WHAT IS BEING ASKED -
Everything in the data below should be restated word for word.
--- START ---
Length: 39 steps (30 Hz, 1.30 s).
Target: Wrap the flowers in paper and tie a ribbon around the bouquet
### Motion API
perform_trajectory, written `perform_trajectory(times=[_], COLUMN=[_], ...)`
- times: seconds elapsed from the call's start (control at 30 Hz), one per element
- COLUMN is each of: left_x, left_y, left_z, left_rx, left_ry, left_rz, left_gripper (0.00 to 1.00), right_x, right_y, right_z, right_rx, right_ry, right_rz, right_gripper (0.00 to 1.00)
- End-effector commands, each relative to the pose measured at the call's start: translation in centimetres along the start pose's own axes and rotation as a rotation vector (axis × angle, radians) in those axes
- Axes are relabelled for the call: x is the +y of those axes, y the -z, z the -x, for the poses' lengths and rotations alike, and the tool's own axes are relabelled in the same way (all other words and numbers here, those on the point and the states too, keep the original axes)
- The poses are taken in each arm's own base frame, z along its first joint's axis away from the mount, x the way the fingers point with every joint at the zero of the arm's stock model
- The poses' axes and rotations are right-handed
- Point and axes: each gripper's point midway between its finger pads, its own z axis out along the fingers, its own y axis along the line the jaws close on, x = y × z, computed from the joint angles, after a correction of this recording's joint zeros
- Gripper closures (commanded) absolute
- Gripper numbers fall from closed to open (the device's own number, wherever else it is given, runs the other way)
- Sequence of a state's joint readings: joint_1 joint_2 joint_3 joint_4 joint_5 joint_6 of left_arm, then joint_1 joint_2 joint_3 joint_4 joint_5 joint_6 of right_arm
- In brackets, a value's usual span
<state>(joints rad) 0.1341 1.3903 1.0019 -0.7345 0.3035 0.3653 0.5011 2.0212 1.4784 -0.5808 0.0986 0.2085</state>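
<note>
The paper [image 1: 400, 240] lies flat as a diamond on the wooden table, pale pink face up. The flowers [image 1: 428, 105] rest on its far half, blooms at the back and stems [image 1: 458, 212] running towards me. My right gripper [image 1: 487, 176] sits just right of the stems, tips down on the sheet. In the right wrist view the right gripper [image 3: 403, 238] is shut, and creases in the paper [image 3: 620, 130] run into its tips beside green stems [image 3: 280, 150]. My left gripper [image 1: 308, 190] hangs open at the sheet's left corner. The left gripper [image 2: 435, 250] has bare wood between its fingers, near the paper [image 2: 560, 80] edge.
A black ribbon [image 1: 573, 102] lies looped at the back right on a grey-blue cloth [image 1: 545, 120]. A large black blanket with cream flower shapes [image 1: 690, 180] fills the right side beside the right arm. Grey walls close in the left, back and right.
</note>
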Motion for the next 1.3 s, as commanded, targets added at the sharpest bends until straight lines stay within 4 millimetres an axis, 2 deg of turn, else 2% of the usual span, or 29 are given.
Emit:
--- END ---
TASK SOLUTION -
Length: 39 steps (30 Hz, 1.30 s).
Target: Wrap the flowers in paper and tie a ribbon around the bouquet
### Motion API
perform_trajectory, written `perform_trajectory(times=[_], COLUMN=[_], ...)`
- times: seconds elapsed from the call's start (control at 30 Hz), one per element
- COLUMN is each of: left_x, left_y, left_z, left_rx, left_ry, left_rz, left_gripper (0.00 to 1.00), right_x, right_y, right_z, right_rx, right_ry, right_rz, right_gripper (0.00 to 1.00)
- End-effector commands, each relative to the pose measured at the call's start: translation in centimetres along the start pose's own axes and rotation as a rotation vector (axis × angle, radians) in those axes
- Axes are relabelled for the call: x is the +y of those axes, y the -z, z the -x, for the poses' lengths and rotations alike, and the tool's own axes are relabelled in the same way (all other words and numbers here, those on the point and the states too, keep the original axes)
- The poses are taken in each arm's own base frame, z along its first joint's axis away from the mount, x the way the fingers point with every joint at the zero of the arm's stock model
- The poses' axes and rotations are right-handed
- Point and axes: each gripper's point midway between its finger pads, its own z axis out along the fingers, its own y axis along the line the jaws close on, x = y × z, computed from the joint angles, after a correction of this recording's joint zeros
- Gripper closures (commanded) absolute
- Gripper numbers fall from closed to open (the device's own number, wherever else it is given, runs the other way)
- Sequence of a state's joint readings: joint_1 joint_2 joint_3 joint_4 joint_5 joint_6 of left_arm, then joint_1 joint_2 joint_3 joint_4 joint_5 joint_6 of right_arm
- In brackets, a value's usual span
<state>(joints rad) 0.1341 1.3903 1.0019 -0.7345 0.3035 0.3653 0.5011 2.0212 1.4784 -0.5808 0.0986 0.2085</state>
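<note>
The paper [image 1: 400, 240] lies flat as a diamond on the wooden table, pale pink face up. The flowers [image 1: 428, 105] rest on its far half, blooms at the back and stems [image 1: 458, 212] running towards me. My right gripper [image 1: 487, 176] sits just right of the stems, tips down on the sheet. In the right wrist view the right gripper [image 3: 403, 238] is shut, and creases in the paper [image 3: 620, 130] run into its tips beside green stems [image 3: 280, 150]. My left gripper [image 1: 308, 190] hangs open at the sheet's left corner. The left gripper [image 2: 435, 250] has bare wood between its fingers, near the paper [image 2: 560, 80] edge.
A black ribbon [image 1: 573, 102] lies looped at the back right on a grey-blue cloth [image 1: 545, 120]. A large black blanket with cream flower shapes [image 1: 690, 180] fills the right side beside the right arm. Grey walls close in the left, back and right.
</note>
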Motion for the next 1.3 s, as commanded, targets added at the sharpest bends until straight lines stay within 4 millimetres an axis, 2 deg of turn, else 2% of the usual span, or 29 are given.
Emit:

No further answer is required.